The color of the year has been a tradition for paint companies since 1999; the first company to start this tradition being Pantone. Pantone is a color company known for its Pantone Matching System, or PMS, a system that provides a universal language for color across various industries including graphic design, manufacturing and fashion. This ensures color consistency from concept to the final product. The Pantone color system allows artists to stay away from generic colors like “dark green” and instead use specific shades like “#3b5f4d”.
Every year companies like Pantone release a color that is supposed to influence the mood for the trends, cultural mood and fashion/design choices for the new year. The Pantone color of the year is Cloud Dancer or #11-4201. Cloud Dancer is a slightly off-white color.
Cloud Dancer has caused controversy for being seen as bland, tone-deaf and insensitive due to current social issues like DEI rollbacks. Thomas McMillian, a professor in marketing and director for the Center of Retailing Innovation at Texas A&M University, said that this choice prefers to play it safe instead of choosing a bolder color.
“Cloud Dancer is widely viewed as underwhelming because white is already pervasive across retail,” McMillian said. “It dominates home interiors, apparel basics and packaging design, leaving little sense of discovery or novelty. When a trend authority selects a color that consumers already see everywhere, it can feel less like a forward-looking statement and more like confirmation of the status quo,” McMillian said when interviewed by Texas A&M University.
“When the entire industry converges on variations of beige and justifies it by saying we’re all too tired for anything bolder, it starts to feel like we’re designing for defeat. After covering all these stories and talking to everyone involved, I’m left wondering: When did we decide that the only appropriate response to difficulty was to retreat into neutrality?” Cancilla said in her article on ELLE Decor.
Another worry floating around for people is that Pantone choosing an off-white color, and other companies choosing more neutral colors, is an early sign for a recession. This is due to the fact that during periods of recession people drift towards more practical and timeless goods, this includes having more neutral colors in your clothing and design choices rather than bolder colors that tend to go out of style quickly.
“There are interesting trends to observe from past recessions: fashion got more boring, more minimal, and more basic, and the startups emerging from the ashes of the Great Recession adopted a similar aesthetic for branding and corporate identity.
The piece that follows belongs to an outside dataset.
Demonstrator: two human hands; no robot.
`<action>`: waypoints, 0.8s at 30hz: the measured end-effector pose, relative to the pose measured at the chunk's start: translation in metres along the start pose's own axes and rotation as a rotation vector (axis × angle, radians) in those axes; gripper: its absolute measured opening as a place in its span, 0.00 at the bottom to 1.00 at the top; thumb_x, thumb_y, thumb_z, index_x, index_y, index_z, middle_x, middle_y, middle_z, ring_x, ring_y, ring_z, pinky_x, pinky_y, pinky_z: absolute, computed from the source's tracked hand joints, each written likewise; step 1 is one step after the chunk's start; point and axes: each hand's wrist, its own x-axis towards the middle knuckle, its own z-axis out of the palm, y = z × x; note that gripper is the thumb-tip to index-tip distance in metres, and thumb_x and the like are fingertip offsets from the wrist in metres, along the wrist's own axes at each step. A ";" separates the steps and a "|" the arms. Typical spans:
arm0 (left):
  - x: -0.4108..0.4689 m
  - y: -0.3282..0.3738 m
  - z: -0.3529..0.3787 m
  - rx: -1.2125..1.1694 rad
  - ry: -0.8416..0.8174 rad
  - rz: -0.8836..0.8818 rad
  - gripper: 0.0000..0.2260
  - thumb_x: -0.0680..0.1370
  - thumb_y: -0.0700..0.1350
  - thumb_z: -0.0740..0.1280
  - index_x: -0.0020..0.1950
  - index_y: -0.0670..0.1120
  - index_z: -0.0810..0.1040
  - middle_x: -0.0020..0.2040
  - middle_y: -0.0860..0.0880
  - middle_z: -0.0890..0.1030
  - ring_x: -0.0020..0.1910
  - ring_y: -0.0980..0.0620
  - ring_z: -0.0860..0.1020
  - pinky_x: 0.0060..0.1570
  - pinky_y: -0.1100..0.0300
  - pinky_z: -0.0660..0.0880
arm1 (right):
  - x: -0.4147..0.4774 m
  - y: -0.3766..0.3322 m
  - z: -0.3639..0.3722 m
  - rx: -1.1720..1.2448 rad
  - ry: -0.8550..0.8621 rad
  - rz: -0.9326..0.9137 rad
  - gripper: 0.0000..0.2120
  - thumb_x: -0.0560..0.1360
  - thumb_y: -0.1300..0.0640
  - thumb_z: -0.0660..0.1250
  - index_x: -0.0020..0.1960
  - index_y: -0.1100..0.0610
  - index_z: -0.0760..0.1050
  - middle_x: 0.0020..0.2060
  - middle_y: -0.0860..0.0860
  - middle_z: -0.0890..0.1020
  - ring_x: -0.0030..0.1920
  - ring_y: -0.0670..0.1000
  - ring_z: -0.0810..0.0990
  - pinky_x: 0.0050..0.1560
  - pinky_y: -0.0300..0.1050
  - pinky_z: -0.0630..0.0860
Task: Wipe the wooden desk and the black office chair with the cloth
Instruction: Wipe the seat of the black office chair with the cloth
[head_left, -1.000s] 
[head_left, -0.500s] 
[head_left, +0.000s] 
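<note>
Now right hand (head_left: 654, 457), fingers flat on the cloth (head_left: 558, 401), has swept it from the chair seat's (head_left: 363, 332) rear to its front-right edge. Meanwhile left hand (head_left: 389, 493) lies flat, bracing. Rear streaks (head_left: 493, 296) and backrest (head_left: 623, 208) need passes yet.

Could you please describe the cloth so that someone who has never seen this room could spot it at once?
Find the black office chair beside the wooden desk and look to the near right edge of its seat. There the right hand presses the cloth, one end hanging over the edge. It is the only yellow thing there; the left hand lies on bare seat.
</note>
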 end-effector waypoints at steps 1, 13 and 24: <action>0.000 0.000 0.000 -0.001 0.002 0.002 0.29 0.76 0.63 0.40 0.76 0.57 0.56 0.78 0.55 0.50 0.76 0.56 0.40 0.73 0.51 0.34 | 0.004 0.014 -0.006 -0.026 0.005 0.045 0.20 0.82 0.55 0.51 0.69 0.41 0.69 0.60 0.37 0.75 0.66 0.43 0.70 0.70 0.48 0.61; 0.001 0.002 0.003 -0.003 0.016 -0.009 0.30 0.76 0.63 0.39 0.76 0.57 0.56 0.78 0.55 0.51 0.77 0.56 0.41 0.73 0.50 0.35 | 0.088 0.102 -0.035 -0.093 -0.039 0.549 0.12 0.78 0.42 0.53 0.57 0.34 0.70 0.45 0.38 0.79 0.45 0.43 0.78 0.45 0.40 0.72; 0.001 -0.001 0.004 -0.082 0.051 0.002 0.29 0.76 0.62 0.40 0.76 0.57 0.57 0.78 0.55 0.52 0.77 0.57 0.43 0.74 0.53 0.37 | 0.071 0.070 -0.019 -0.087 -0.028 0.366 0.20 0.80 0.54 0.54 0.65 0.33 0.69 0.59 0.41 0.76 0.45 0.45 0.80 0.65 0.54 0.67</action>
If you spend any amount of time on social media — especially content geared toward women — this spare, white nothingness will be familiar to you: the Clean Girls should feel right on trend,” Mia Sato wrote in her article on The Verge.
Neutral colors are less expensive to create and produce, while colors that require more pop and hue are more expensive and go in and out of style without a pattern. While this is only a theory, it’s something many internet users have noted while speaking about Pantone’s choice.
However, not all opinions on the color are bad. Hugh Metcalf defended the color in his article for Livingetc, an interior design company, interviewing multiple interior designers about their feelings on the color.
“We’ve been through a long period of people craving calm, simplicity, and a sense of reset, and white has naturally become a language for that,” color forecaster Anna Starmer of Luminary Colour. “It offers breathing space, particularly in a world that feels visually and emotionally saturated,” said to Metcalf.
“White is never a default for us; it’s a deliberate choice,” interior designer Lucy Barlow, founder of Barlow & Barlow states. “We tend to reach for it when a room needs breathing space, or when the architecture wants to speak quietly rather than compete with color. If a client is drawn to a layered, textural palette, white can become a brilliant backdrop that allows materials, joinery, and art to take the lead. Equally, in homes where there’s generous natural light, white can make everything feel calmer and more expansive without feeling cold or minimal.”
Students’ opinions on this color choice are split down the middle, some are all for the color of the year, others find it distasteful and bland.
“I do agree on Cloud Dancer being the color of the year, as it really does look nice for being a white color. It doesn’t feel icy or plain like most whites do; it has a soft design which is meant for subtle warmth and has a restorative atmosphere to it, which was the intention for the color itself,” Davin Miller (‘26) said.
“It just feels so bland. Plain. Just downright boring for such an eventful year. It feels weird for Pantone claiming that it serves as a symbol of calming influence in a society rediscovering the value of quiet reflection when the general population of the USA right now has been doing anything BUT quiet reflection. It’s just disappointing to see,” Zee Cain (‘26) said.